There are lots of examples of how to use SQLAlchemy to provide your Python application with a first-rate ORM. But most of these examples tend to model very trivial queries; yet the real power of SQLAlchemy, unlike many ORM solutions, is that it doesn't hide / bury the power of the RDBMS - and if you aren't going to use that power why bother with an RDBMS at all [Aren't NoSQL solutions the IT fad of the year? You could be so hip!]. So in this post I'll provide a useful non-trivial query and how to perform the a complex query - only better - using SQLalchemy.

So first, a query:

    SELECT process.process_id, op1.value_int, op2.value_string, op3.value_string
    FROM process
      INNER JOIN route ON ( route.route_id = process.route_id )
      LEFT OUTER JOIN obj_property op1
        ON ( op1.obj_id = route.route_id AND
             op1.namespace_prefix = '' AND
             op1.value_key = 'expireDays' )
      LEFT OUTER JOIN obj_property op2
        ON ( op2.obj_id = route.route_id AND
             op2.namespace_prefix = '' AND
             op2.value_key = 'preserveAfterCompletion' )
      LEFT OUTER JOIN obj_property op3
        ON ( op3.obj_id = route.route_id AND
             op3.namespace_prefix = '' AND
             op3.value_key = 'archiveAfterExpiration' )
    WHERE process.db_status != 'archived'
      AND process.state IN ( 'C', 'F', 'Z' )
      AND process.status != 'archived';

This query returns the process_id value from the process table and then some values from multiple records from the table obj_property - if those records exist - correlated via an intermediate table route. Complex, but also fast!

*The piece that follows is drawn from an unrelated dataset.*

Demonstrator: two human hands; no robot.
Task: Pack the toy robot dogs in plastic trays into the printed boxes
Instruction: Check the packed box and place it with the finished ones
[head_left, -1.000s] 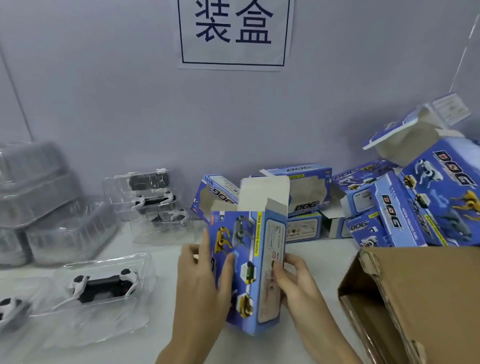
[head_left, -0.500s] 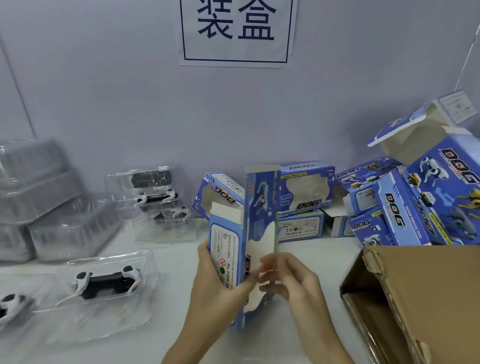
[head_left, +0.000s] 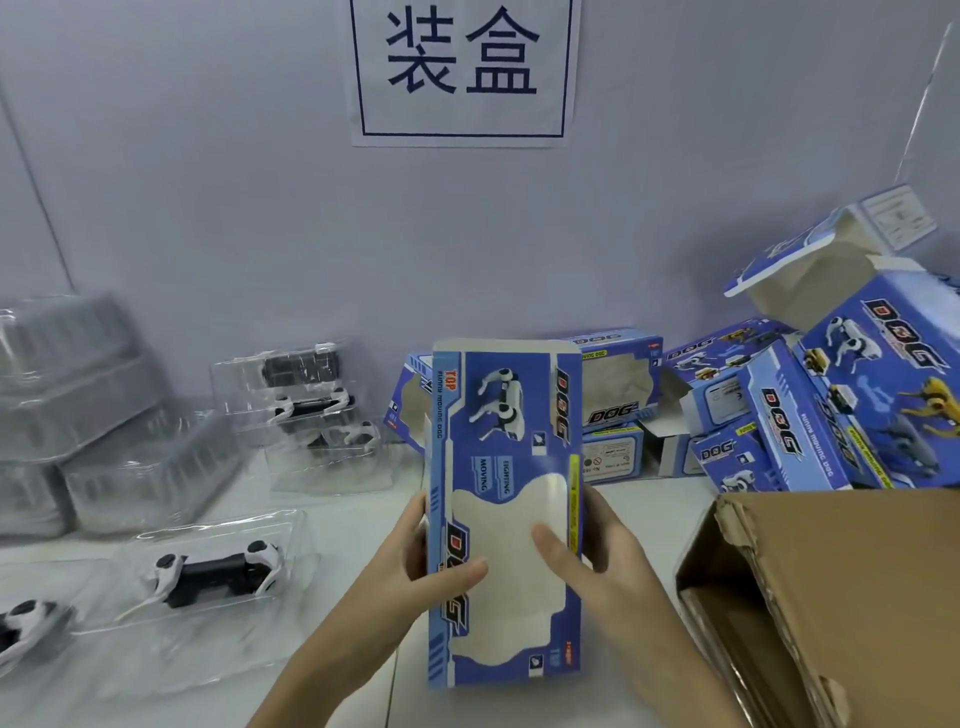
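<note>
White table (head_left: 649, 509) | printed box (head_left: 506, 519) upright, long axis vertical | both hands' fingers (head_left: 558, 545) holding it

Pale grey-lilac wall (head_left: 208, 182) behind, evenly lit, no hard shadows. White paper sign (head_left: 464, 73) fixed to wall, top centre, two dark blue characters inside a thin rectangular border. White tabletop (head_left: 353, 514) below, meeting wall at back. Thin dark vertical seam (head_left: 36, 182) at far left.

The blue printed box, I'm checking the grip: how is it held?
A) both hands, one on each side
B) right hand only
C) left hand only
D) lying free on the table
A: the left hand and right hand grip opposite edges of the blue printed box.
</note>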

Aside: With the correct DDL when creating the database PostgreSQL also enforces the integrity of the relations, maintains usage statistics, and provides multiple levels of atomicity. I certainly wouldn't want to have to do all that myself.

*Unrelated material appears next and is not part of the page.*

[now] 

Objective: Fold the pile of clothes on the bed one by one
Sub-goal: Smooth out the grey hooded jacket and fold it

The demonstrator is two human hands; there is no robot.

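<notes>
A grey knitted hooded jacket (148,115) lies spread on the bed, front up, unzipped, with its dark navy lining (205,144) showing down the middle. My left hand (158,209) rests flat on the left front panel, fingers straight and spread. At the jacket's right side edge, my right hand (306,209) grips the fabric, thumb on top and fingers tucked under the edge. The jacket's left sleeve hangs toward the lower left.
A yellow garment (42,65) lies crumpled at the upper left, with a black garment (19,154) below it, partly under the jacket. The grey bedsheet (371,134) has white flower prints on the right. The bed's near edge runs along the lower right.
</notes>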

So how to model such a query in SQLAlchemy? First realize that the result is actually going to be better than what straight SQL / DBAPI would give us. Instead of some values the query will return real objects, the advantage of this is the amount of code eliminated by having to do things based on ids or primary keys. This example assumes that the ORM entities Process, Route, and ObjectProperty have already been described - there is lots of documentation about how to declare the relations between your tables and your objects using the declarative style.

    from sqlalchemy.orm   import  aliased
    from sqlalchemy       import and_, or_

    db = ctx.db_session()

    op1 = aliased(ObjectProperty)
    op2 = aliased(ObjectProperty)
    op3 = aliased(ObjectProperty)

    q = db.query( Process, op1, op2, op3 ).\
           join( Route, Route.object_id == Process.route_id ).\
           outerjoin( op1, and_( op1.parent_id == Route.object_id,
                       'expireDays' ), ).\
           outerjoin( op2, and_( op2.parent_id == Route.object_id,
                       'preserveAfterCompletion' ), ).\
           outerjoin( op3, and_( op3.parent_id == Route.object_id,
                       'archiveAfterExpiration' ), ).\
           filter( and_( Process.state.in_( [ 'C', 'F', 'Z' ] ),
                         Process.status != 'archived' ) )

The SQLAlchemy aliased method declares multiple references to ObjectProperty that can be used independently: op1, op2, and op3. The other advanced technique is to use the outerjoin method to relate the need for a LEFT OUTER join.

The results of this query will be tuples of four elements; the first being a Process object and the second, third, and fourth will either be ObjectProperty objects if the concomitant outer join identified a record or None if no record matched the join. The lovely upside of this is that the query results can be processed using a straight forward for-each construct:

    for process, expire_days, preserve_after, archive_after in q.all():
       if expire_days:

Personally I find the ORM code to be easier to visually parse than the native SQL. Especially if you need to build the query dynamically or modify it based on the applications needs - since q is a query object additional filter and join conditions can continue to be added. Imagine trying to do that with straight SQL?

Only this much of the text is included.